__Exercise directions__: The answer consists solely of the lines running from the one with "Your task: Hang" through the final line below, transcribed exactly and without any pictures.

Top of Supplied information

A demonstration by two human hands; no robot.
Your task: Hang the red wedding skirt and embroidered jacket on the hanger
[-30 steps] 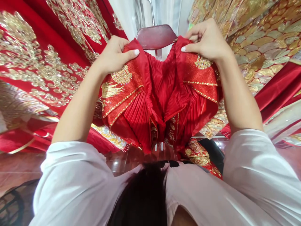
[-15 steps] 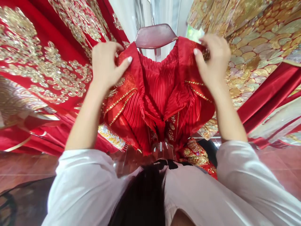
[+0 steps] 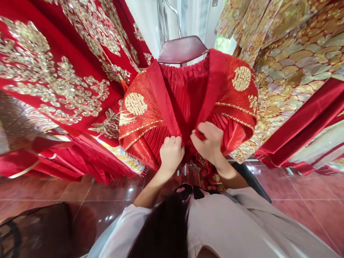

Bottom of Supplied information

__Response to the task__:
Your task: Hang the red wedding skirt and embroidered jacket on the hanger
[-30 steps] 
[-15 steps] 
[+0 steps] 

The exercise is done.